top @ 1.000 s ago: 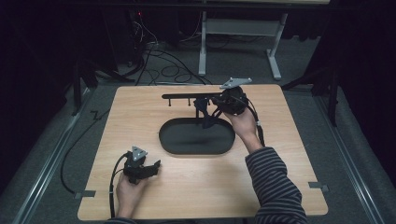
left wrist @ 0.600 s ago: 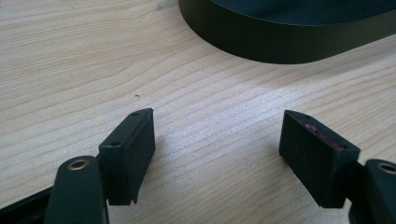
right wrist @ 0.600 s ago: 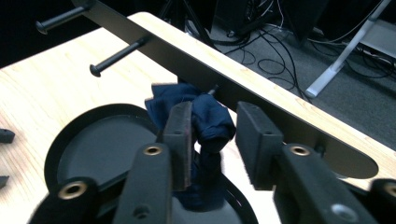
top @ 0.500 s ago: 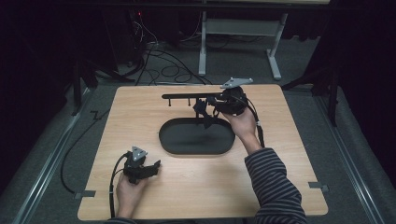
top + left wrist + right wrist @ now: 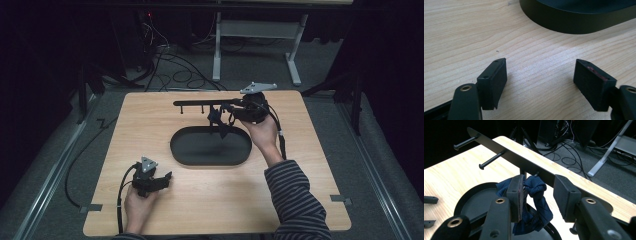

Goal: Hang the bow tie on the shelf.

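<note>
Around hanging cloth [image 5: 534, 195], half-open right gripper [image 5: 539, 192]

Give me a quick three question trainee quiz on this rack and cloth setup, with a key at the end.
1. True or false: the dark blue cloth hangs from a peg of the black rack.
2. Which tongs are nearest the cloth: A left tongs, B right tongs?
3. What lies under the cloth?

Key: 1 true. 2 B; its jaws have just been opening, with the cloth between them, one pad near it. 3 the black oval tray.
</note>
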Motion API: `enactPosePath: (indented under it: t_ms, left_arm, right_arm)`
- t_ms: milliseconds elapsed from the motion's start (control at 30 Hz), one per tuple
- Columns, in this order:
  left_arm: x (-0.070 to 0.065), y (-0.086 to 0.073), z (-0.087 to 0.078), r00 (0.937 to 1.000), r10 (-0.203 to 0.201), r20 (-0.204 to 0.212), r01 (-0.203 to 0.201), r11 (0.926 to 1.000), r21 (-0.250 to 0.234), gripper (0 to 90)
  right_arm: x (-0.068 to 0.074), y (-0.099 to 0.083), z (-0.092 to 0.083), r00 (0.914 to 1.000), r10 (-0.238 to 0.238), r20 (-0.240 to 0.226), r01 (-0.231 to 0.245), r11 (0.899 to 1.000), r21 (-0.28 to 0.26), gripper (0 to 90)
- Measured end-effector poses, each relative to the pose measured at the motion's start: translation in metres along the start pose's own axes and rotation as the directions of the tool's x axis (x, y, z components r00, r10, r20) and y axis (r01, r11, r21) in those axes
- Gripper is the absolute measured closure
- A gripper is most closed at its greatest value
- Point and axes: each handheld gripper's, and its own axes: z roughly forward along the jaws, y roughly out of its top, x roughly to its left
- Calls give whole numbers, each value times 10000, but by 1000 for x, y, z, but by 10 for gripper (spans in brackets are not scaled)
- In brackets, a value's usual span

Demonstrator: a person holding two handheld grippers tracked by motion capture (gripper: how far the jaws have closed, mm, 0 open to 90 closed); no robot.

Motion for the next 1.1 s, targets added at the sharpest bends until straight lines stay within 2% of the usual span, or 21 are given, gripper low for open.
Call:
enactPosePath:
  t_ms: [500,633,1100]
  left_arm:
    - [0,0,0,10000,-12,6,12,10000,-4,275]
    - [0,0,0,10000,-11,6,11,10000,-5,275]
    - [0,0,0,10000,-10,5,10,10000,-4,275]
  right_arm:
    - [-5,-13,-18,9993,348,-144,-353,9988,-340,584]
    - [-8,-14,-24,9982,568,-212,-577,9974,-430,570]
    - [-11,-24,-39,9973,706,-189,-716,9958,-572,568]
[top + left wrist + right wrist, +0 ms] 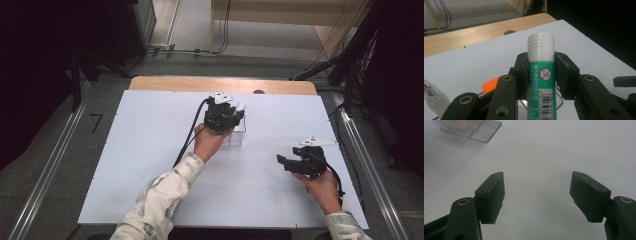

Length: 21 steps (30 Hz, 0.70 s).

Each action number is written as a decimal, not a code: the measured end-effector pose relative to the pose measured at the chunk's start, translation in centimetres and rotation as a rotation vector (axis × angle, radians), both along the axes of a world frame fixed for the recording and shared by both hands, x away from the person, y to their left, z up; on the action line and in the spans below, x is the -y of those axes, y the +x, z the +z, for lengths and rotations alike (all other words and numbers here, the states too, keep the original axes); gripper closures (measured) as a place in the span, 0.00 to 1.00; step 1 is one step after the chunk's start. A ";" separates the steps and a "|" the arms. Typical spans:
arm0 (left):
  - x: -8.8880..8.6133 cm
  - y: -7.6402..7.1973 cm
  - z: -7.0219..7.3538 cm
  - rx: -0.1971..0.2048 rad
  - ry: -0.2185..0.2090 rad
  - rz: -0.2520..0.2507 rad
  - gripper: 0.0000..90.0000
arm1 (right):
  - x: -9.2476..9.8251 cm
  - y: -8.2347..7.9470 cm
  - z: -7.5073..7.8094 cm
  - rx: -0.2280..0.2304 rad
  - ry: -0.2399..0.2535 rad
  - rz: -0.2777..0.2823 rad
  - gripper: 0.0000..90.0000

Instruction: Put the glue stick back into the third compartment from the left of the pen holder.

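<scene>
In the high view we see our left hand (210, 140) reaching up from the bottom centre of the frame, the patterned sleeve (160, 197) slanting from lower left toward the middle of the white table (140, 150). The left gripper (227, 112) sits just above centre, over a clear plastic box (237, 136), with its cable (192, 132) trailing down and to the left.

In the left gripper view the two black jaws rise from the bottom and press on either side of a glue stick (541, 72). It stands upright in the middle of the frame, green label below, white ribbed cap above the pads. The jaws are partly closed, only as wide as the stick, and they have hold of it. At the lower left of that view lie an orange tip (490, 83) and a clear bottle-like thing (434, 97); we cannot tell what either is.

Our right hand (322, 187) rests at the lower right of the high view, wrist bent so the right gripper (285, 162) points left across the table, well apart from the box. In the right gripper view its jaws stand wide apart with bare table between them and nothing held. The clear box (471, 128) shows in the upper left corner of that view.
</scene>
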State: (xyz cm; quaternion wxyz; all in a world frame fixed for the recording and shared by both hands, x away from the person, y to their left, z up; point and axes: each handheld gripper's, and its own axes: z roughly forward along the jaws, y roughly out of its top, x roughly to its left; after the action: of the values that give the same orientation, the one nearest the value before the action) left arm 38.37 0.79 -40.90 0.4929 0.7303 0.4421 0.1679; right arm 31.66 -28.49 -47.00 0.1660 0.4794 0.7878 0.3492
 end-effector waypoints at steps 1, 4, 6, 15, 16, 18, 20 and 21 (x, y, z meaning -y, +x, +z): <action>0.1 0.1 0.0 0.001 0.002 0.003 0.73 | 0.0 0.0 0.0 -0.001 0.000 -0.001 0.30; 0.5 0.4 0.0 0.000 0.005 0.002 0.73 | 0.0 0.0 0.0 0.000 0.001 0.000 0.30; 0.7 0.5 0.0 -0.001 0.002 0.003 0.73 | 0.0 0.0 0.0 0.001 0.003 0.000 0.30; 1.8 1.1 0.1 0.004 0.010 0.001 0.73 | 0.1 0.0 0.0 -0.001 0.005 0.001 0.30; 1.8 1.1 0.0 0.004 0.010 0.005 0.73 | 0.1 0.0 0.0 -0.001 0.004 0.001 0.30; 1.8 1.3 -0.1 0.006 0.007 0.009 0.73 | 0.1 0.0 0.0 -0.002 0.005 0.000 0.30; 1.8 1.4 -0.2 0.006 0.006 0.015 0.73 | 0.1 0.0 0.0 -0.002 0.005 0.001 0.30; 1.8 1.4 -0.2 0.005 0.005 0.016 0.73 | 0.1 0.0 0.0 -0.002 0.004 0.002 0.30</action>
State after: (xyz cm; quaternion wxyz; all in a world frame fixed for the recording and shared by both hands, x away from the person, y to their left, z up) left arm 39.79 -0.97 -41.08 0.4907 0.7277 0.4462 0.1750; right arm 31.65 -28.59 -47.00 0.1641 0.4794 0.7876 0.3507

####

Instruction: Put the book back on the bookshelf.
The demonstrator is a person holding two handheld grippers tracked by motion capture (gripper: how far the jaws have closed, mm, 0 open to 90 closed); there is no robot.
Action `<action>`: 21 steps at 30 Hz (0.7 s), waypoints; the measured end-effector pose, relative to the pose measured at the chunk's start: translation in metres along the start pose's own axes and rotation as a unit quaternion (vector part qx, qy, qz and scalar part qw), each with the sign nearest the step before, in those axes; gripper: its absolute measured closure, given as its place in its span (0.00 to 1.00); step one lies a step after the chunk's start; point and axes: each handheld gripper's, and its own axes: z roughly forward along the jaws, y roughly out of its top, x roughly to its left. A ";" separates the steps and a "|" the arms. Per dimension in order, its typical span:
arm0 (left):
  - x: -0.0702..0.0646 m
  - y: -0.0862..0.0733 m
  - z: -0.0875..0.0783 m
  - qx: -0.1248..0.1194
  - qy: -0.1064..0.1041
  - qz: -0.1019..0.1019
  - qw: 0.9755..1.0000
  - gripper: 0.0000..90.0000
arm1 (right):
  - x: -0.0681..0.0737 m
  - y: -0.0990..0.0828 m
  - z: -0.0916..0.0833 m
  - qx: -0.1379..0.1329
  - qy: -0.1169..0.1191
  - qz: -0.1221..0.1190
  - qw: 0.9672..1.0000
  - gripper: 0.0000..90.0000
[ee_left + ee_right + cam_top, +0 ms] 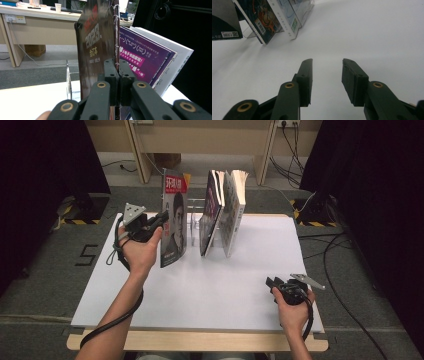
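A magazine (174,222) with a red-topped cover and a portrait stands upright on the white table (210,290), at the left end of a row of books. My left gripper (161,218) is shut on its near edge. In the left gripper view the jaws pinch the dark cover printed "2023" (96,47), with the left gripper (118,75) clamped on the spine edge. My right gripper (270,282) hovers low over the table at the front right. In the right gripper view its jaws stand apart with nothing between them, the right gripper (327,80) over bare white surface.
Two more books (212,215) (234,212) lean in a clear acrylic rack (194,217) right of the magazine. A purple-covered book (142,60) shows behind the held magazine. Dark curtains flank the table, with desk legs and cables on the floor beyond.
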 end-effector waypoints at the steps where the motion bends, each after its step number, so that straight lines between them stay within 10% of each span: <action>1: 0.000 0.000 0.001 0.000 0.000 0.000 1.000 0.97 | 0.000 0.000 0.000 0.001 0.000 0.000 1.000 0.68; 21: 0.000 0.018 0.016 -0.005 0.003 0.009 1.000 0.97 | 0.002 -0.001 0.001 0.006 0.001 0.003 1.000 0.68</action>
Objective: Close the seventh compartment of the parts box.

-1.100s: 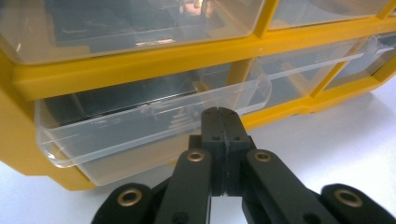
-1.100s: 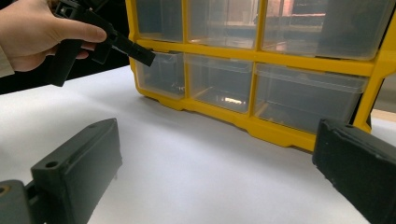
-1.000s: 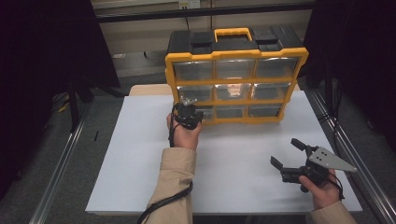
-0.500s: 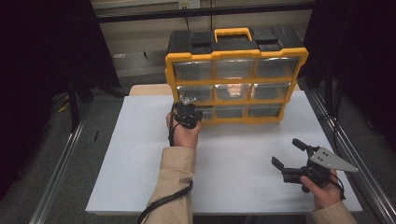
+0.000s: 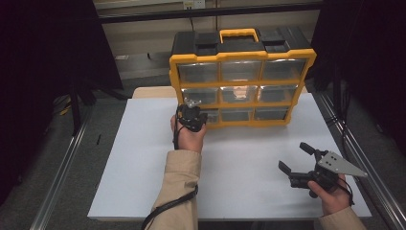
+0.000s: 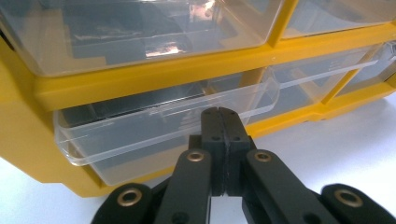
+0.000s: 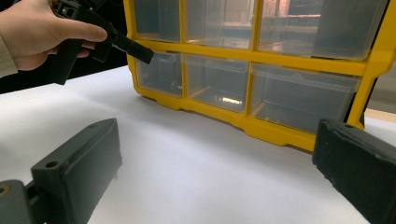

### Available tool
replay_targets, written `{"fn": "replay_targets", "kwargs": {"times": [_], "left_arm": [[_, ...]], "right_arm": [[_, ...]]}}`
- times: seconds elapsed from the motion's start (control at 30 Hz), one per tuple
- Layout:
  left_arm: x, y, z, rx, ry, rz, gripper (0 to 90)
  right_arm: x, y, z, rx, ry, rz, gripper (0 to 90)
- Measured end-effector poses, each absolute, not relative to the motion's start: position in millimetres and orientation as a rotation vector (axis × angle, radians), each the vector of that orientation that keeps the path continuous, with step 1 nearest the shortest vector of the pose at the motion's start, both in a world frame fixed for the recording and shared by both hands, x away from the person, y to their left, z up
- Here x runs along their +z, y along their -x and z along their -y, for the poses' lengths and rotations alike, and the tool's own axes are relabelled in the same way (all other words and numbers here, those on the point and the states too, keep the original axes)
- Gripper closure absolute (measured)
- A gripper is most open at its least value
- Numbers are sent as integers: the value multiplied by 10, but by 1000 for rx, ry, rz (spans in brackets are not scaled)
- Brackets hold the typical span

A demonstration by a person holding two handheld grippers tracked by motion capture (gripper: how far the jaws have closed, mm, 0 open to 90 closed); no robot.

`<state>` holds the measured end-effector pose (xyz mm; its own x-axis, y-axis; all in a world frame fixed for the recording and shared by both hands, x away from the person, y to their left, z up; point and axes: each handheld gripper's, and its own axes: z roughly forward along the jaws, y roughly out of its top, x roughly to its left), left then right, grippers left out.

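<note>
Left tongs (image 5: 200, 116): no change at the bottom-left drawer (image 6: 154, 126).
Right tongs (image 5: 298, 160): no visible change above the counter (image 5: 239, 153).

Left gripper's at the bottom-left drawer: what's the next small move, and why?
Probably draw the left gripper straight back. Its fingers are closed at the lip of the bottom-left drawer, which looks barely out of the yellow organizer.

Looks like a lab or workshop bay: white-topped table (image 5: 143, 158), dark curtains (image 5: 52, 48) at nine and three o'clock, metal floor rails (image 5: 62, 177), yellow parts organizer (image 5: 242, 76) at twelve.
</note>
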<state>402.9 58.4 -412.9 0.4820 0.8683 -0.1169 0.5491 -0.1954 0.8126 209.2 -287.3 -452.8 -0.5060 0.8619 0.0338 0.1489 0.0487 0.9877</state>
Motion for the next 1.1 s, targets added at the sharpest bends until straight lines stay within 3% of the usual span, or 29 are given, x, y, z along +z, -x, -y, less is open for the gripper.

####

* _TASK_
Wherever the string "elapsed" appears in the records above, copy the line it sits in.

* _EXPECTED ANSWER_
- t_ms: milliseconds elapsed from the motion's start (control at 30 Hz), one per tuple
- times: seconds elapsed from the motion's start (control at 30 Hz), one per tuple

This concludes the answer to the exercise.